Engineering Research Center for Structured Organic Particulate Systems (C-SOPS), Department of Chemical and Biochemical Engineering, Rutgers, The State University of New Jersey, Piscataway, NJ 08854, United States.
GlaxoSmithKline (GSK), Collegeville, PA 19426, United States.
Int J Pharm. 2021 Jun 1;602:120594. doi: 10.1016/j.ijpharm.2021.120594. Epub 2021 Apr 20.

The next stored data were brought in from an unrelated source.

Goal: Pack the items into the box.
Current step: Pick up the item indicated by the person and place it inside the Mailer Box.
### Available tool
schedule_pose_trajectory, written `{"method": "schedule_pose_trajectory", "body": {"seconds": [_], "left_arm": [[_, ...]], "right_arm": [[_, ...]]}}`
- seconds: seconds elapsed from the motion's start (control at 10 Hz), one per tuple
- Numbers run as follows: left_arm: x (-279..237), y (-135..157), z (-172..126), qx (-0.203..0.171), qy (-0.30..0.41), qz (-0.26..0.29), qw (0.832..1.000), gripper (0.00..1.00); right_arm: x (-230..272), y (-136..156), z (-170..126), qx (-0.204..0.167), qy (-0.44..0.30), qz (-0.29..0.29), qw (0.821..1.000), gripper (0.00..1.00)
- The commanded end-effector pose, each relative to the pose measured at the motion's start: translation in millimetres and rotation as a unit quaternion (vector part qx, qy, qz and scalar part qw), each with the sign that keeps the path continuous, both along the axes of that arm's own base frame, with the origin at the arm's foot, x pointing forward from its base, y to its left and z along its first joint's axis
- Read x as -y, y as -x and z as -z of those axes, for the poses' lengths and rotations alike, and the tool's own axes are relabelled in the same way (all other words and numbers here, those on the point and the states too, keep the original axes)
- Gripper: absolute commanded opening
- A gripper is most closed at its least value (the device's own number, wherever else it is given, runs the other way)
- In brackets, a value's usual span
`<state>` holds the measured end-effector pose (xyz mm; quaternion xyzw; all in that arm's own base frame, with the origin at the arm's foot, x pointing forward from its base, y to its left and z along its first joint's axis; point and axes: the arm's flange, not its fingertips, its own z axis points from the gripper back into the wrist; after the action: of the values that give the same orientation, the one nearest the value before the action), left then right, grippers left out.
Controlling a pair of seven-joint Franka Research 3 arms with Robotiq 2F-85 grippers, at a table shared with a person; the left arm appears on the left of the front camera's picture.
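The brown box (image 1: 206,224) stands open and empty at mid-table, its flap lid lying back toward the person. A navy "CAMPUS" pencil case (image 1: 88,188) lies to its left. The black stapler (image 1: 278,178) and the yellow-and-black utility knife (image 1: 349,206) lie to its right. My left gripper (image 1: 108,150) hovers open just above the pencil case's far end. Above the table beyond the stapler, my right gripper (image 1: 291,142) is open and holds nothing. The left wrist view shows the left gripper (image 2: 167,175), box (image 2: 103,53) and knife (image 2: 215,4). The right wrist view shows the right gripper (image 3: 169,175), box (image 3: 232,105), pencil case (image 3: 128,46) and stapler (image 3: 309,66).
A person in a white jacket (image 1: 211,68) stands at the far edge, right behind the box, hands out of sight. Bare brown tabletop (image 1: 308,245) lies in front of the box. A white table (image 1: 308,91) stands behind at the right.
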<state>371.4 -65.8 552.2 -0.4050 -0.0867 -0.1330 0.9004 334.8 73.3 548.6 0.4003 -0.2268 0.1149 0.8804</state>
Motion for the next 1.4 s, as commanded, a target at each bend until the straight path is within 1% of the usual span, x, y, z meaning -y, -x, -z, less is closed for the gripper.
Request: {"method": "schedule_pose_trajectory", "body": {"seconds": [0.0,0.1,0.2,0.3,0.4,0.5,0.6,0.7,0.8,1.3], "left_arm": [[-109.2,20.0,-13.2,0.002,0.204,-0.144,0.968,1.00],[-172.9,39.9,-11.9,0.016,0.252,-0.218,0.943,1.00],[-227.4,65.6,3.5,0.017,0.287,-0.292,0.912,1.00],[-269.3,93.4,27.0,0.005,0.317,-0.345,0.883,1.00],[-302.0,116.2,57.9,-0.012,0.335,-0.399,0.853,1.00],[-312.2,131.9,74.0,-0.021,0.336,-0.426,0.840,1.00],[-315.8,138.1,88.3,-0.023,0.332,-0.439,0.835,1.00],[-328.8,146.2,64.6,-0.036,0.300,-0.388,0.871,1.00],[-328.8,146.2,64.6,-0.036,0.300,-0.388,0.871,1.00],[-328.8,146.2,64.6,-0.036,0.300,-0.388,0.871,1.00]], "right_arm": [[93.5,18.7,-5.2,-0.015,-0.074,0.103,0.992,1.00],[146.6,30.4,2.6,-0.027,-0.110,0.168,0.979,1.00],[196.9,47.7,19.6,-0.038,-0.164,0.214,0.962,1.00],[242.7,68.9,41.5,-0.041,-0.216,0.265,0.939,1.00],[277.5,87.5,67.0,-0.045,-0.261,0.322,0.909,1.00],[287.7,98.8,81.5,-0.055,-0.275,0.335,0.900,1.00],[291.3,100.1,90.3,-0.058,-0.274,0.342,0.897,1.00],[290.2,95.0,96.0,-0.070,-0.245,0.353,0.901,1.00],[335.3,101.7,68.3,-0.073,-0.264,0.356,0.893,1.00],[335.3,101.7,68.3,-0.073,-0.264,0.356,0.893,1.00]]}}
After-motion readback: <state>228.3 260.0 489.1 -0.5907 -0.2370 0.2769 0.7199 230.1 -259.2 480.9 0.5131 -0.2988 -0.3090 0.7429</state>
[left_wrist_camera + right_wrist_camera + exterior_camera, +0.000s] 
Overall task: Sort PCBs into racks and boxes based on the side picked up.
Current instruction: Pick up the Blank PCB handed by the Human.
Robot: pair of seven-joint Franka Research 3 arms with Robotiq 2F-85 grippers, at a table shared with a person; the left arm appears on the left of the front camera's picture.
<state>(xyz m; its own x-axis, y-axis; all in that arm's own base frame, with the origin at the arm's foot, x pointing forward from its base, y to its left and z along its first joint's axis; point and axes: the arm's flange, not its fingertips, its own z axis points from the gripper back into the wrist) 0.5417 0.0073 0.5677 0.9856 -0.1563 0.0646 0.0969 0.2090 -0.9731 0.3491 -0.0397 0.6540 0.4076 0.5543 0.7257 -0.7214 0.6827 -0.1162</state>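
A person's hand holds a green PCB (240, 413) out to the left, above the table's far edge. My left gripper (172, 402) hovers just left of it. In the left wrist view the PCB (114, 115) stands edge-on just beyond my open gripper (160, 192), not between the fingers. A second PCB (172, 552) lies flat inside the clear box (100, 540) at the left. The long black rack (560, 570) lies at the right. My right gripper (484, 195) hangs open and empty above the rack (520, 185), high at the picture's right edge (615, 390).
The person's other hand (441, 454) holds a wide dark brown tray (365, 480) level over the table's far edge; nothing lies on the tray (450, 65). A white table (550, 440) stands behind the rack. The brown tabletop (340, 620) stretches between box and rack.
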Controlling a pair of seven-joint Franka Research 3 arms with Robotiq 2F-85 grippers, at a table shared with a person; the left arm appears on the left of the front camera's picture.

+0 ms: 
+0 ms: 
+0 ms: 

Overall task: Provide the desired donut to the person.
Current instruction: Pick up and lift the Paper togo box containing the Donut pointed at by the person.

In-line measurements of low dose blends in the feed frame of a tablet press were performed for API concentration levels as low as 0.10% w/w. The proposed methodology utilizes the advanced sampling capabilities of a Spatially Resolved Near-Infrared (SR-NIR) probe to develop Partial Least-Squares calibration models. The fast acquisition speed of multipoint spectra allowed the evaluation of different numbers of co-adds and feed frame paddle speeds to establish the optimum conditions of data collection to predict low potency blends. The interaction of the feed frame paddles with the SR-NIR probe was captured with high resolution and allowed the implementation of a spectral data selection criterion to remove the effect of the paddles from the calibration and testing process. The method demonstrated accuracy and robustness when predicting drug concentrations across different feed frame paddle speeds.
在压片机的料斗中对低剂量混合物进行在线测量,API 浓度低至 0.10%w/w。所提出的方法利用空间分辨近红外(SR-NIR)探头的先进采样功能来开发偏最小二乘校准模型。多点光谱的快速采集速度允许评估不同数量的共加和料斗桨叶速度,以确定最佳数据采集条件,从而预测低效力混合物。通过高分辨率捕捉到料斗桨叶与 SR-NIR 探头的相互作用,从而可以实施光谱数据选择标准,以从校准和测试过程中去除桨叶的影响。该方法在预测不同料斗桨叶速度下的药物浓度时表现出准确性和稳健性。